Would you please copy the part of the material below that opens with the line containing "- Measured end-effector" and closes with the line containing "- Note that"? Copy it exactly, and only it.

The input Block Start

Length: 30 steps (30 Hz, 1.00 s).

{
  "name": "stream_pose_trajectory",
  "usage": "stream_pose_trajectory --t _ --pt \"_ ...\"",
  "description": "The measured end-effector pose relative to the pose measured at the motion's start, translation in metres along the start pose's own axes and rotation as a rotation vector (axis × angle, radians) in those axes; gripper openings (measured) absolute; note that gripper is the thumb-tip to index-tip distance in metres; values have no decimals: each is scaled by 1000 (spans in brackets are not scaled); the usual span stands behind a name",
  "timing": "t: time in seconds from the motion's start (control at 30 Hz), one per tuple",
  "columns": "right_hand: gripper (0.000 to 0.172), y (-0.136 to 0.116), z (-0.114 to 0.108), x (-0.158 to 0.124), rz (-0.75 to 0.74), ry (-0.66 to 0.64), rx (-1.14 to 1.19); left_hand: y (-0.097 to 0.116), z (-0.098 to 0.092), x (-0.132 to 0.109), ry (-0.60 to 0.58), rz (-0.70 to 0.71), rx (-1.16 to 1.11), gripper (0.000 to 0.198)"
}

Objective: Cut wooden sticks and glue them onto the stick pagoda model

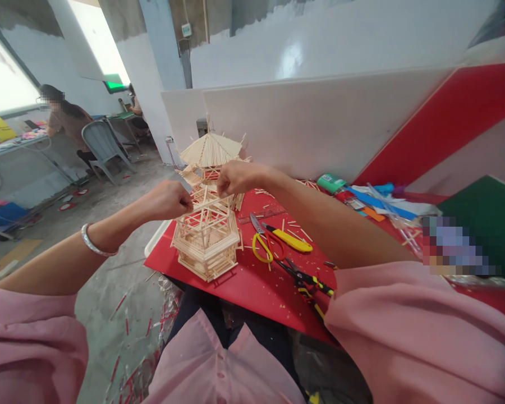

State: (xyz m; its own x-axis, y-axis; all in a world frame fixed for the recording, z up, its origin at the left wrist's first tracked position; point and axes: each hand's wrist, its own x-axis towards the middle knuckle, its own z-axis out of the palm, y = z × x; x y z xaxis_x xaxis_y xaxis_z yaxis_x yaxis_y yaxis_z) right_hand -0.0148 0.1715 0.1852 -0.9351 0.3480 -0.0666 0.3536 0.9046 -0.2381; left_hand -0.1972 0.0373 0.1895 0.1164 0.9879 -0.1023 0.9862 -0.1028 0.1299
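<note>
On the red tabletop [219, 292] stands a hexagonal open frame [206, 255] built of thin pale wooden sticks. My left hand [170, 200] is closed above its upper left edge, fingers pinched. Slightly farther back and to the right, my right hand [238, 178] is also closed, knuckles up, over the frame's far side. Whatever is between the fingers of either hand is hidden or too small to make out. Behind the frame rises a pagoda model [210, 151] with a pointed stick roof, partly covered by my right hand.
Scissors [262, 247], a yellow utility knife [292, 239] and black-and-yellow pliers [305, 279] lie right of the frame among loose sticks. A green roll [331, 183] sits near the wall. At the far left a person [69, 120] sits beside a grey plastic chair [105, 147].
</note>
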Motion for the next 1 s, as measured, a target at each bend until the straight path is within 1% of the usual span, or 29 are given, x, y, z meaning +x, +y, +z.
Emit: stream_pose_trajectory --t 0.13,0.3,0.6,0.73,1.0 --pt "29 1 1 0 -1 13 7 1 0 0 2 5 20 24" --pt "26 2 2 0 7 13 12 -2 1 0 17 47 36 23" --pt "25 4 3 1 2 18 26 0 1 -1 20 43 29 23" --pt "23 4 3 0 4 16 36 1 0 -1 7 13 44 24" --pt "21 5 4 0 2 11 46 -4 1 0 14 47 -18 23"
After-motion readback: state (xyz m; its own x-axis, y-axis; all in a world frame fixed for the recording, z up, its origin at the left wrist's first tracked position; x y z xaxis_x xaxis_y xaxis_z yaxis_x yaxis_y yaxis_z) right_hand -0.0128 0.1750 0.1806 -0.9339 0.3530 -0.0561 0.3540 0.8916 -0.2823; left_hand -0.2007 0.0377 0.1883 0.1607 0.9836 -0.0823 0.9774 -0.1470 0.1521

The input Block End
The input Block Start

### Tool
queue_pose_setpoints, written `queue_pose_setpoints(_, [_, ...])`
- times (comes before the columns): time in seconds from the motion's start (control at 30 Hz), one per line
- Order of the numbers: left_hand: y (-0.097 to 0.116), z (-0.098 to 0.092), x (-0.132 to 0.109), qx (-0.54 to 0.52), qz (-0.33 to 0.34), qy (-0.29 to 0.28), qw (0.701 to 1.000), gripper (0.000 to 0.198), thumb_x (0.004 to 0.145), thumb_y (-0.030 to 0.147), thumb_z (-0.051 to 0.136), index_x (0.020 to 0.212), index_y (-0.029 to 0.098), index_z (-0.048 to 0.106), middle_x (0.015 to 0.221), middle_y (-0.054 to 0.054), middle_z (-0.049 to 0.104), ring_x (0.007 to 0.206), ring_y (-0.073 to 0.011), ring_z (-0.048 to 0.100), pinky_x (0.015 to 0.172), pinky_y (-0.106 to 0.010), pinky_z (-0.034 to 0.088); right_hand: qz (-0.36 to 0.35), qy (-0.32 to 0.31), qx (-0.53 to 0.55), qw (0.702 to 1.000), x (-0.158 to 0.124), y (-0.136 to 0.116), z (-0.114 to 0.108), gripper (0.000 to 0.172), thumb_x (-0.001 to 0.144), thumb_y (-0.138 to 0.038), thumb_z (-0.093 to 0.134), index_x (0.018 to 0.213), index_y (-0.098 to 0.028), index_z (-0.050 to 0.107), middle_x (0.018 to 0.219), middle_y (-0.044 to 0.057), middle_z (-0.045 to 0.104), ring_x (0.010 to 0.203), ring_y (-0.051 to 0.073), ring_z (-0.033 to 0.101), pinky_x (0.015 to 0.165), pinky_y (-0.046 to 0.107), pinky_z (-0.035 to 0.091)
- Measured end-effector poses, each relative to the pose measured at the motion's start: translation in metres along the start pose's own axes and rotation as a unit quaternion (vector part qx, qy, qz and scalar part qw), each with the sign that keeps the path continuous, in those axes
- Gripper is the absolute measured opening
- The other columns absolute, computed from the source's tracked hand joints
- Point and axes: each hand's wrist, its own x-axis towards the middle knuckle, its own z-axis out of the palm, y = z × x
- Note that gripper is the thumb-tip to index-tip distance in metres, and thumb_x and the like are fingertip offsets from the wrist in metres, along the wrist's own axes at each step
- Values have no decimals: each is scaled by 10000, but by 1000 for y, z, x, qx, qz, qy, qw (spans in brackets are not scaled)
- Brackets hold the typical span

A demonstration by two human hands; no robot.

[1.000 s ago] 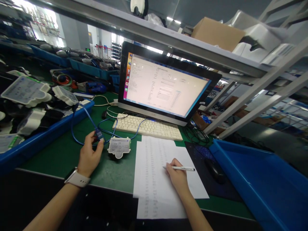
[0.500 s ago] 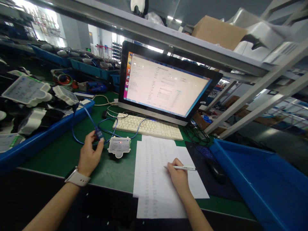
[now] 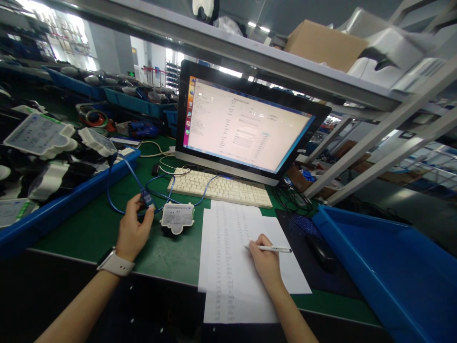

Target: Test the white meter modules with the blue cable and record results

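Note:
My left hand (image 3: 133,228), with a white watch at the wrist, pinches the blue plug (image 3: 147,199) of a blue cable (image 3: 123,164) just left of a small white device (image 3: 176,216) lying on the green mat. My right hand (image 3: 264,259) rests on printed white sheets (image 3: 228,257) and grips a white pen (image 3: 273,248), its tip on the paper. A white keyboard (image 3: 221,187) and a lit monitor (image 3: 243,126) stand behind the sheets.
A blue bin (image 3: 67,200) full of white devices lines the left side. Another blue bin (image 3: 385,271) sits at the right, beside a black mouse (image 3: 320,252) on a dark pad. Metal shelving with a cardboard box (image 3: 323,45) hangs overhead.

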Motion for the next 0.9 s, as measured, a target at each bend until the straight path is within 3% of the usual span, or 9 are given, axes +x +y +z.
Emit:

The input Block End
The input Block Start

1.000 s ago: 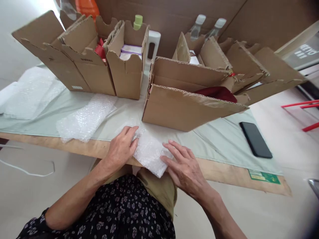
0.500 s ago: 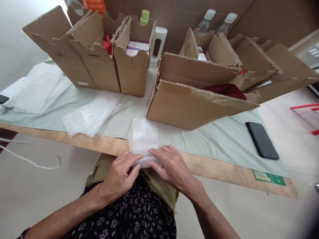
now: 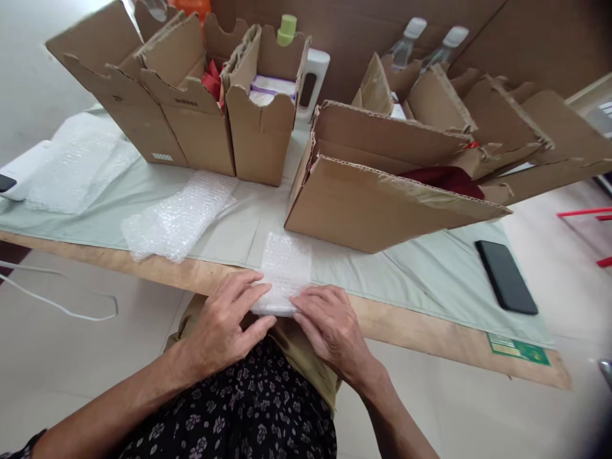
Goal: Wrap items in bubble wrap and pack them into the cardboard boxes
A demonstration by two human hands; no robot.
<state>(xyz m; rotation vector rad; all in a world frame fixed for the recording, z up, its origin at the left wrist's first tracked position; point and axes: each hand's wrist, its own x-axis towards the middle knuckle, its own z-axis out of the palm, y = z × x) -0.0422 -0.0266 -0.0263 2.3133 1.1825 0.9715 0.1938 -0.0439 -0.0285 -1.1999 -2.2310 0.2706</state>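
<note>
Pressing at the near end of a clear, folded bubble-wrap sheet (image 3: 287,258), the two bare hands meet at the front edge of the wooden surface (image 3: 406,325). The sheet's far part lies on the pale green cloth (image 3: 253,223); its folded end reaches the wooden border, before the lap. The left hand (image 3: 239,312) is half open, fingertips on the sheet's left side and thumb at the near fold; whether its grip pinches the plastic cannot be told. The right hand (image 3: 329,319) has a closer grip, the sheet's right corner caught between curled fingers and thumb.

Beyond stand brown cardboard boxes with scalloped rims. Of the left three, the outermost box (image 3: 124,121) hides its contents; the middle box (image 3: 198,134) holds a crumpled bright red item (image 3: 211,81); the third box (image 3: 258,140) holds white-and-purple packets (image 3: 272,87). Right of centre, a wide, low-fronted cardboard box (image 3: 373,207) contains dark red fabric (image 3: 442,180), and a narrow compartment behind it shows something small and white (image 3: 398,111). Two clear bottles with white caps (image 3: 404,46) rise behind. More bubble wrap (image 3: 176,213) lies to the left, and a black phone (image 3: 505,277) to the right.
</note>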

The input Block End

■ **Answer to the exercise**:
- Measured end-effector poses, each relative to the pose measured at the motion's start: translation in metres along the start pose's own axes and rotation as a unit quaternion (vector part qx, qy, qz and scalar part qw), each with the sign that keeps the path continuous, in those axes
- Gripper is the absolute measured opening
- The other columns absolute, computed from the source's tracked hand joints
- Point and axes: each hand's wrist, its own x-axis towards the middle knuckle, its own z-axis out of the palm, y = z × x
- Note that gripper is the thumb-tip to index-tip distance in metres, and thumb_x and the like are fingertip offsets from the wrist in metres, along the wrist's own axes at each step

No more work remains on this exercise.